Switzerland’s Crypto Tax Secrets: Why the Government Is Withholding Info Until 2027
Switzerland is taking a rather curious approach to the global crypto tax game — enshrining a new framework into law starting January 1, 2026, but then hitting the pause button on its actual rollout until at least 2027. It’s like setting the stage for a show and then deciding to keep the audience waiting a bit longer — makes you wonder, what’s the real hold-up? The Swiss government has put the brakes on deciding which countries they’ll share crypto account info with, holding off the data exchange dance a little more cautiously than expected. With 75 nations already in sync on the Crypto-Asset Reporting Framework (CARF), Switzerland’s delay adds an intriguing twist to the global push against crypto tax evasion. Are they just dotting their i’s and crossing their t’s, or is there a deeper game at play? Either way, this story reveals just how complex syncing crypto regulation across borders can get when clocks and calendars don’t quite align. LEARN MORE.
Switzerland will enshrine a global crypto tax sharing framework into law on Jan. 1, but will delay implementing it until at least 2027.
News
Switzerland has delayed implementing rules that would automatically exchange crypto account information with overseas tax agencies until 2027 and is still deciding which countries it will share data with.
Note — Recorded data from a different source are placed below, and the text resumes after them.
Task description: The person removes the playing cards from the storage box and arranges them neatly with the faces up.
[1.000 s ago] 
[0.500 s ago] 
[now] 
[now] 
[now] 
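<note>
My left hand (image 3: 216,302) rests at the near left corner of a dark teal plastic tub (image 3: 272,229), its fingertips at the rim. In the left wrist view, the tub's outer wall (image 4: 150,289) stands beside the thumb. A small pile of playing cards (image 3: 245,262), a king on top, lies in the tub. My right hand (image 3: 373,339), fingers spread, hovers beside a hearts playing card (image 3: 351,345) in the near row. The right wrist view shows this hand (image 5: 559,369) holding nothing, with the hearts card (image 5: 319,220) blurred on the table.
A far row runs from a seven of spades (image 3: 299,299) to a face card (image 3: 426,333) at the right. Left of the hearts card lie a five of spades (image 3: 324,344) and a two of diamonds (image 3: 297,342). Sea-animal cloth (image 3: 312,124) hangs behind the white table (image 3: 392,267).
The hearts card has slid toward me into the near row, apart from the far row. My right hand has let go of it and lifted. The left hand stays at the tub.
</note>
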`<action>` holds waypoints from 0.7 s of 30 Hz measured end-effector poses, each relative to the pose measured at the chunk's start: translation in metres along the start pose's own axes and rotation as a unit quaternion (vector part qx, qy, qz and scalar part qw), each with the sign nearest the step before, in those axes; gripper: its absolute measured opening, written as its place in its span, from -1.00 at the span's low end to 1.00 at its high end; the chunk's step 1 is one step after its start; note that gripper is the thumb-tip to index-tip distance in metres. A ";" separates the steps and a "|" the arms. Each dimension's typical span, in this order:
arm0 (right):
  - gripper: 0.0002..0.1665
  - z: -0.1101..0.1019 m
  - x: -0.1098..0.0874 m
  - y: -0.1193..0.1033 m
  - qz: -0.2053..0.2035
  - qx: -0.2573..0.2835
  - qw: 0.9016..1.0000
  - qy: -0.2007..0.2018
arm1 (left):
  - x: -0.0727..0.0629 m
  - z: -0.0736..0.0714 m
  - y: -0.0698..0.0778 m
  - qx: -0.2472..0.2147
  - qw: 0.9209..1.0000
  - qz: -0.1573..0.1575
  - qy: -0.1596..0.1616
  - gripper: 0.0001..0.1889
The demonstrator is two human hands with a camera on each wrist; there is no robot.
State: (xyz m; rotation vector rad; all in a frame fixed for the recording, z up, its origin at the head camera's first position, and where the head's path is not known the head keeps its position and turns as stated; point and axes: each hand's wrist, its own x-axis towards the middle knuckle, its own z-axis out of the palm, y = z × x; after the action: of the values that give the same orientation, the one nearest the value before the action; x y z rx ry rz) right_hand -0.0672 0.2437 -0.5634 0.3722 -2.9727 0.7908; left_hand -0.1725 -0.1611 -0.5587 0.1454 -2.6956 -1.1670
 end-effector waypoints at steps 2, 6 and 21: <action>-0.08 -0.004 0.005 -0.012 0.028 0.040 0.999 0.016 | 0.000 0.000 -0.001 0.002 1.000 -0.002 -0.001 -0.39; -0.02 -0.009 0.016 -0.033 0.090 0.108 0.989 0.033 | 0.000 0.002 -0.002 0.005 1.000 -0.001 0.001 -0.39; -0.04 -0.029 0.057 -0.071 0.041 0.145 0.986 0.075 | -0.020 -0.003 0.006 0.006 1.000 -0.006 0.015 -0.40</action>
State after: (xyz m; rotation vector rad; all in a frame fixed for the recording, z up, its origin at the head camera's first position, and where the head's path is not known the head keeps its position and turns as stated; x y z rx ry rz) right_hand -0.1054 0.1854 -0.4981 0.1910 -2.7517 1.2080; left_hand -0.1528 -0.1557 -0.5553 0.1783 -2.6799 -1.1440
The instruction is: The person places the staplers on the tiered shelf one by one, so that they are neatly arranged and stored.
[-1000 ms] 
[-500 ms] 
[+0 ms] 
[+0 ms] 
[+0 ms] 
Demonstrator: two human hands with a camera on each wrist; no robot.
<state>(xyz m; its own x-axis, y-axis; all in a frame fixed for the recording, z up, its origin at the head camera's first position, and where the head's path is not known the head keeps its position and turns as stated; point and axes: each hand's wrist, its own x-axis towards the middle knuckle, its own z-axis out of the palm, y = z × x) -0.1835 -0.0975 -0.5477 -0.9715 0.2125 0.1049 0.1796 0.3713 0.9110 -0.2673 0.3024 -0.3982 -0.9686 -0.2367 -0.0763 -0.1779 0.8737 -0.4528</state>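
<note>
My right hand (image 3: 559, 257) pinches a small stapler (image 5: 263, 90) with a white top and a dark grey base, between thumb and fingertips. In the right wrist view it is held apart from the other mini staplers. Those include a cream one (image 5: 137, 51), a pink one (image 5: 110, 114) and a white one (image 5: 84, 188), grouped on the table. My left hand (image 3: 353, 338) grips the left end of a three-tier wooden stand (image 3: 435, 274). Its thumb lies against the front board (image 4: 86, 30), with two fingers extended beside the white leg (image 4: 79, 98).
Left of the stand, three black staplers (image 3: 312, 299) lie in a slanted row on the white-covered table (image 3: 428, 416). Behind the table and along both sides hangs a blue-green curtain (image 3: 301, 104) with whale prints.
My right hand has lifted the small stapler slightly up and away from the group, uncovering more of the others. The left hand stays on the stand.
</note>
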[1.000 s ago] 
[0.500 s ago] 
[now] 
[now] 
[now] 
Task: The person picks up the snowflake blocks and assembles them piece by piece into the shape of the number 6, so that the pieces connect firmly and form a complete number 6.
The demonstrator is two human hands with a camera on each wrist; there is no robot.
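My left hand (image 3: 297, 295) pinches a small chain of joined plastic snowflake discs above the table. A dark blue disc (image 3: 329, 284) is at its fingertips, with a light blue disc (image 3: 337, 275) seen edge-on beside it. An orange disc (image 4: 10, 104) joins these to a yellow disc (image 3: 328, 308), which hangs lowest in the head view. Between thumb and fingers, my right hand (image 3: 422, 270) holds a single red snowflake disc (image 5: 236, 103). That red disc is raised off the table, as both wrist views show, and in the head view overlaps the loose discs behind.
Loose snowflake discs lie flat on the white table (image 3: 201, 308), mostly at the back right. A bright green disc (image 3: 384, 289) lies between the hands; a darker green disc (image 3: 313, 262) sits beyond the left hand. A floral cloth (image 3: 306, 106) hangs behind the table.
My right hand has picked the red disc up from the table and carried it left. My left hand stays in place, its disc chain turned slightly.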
Crypto-Asset Reporting Framework (CARF) rules will still be enshrined into law on Jan. 1, 2026, as originally planned, but will not be implemented until at least a year later, the Swiss Federal Council and State Secretariat for International Finance said on Wednesday.
It added that the Swiss government’s tax committee “suspended deliberations on the partner states with which Switzerland intends to exchange data in accordance with the CARF,” as the reason for the delay.
The Organisation for Economic Co-operation and Development (OECD) approved CARF in 2022 as part of a global push to share crypto account data with partnered governments in a bid to curb tax evasion via crypto platforms.
The Swiss government’s announcement also highlighted a series of amendments to local crypto tax reporting laws, and transitional provisions “aimed at making it easier” for domestic crypto firms to comply with CARF rules.
In June, the Swiss Federal Council had moved forward with a bill to adopt the CARF rules in January 2026, and said at the time that the first exchange of crypto account data would happen in 2027, but it’s now unclear when it plans to exchange information.
75 nations signed up to CARF
OECD documents show 75 countries, including Switzerland, that have signed on to enact CARF over the next two to four years.
Meanwhile, it has earmarked Argentina, El Salvador, Vietnam and India as countries that have yet to sign on.
Related: What happens if you don’t pay taxes on your crypto holdings?
Earlier this month, Reuters reported that the Brazilian government was weighing up a tax on international crypto transfers as part of push to align domestic rules with CARF standards.
Meanwhile, the US White House also recently reviewed the Internal Revenue Service’s proposal to join CARF as part of a push to enact more stringent capital gains tax reporting rules for American taxpayers using foreign exchanges.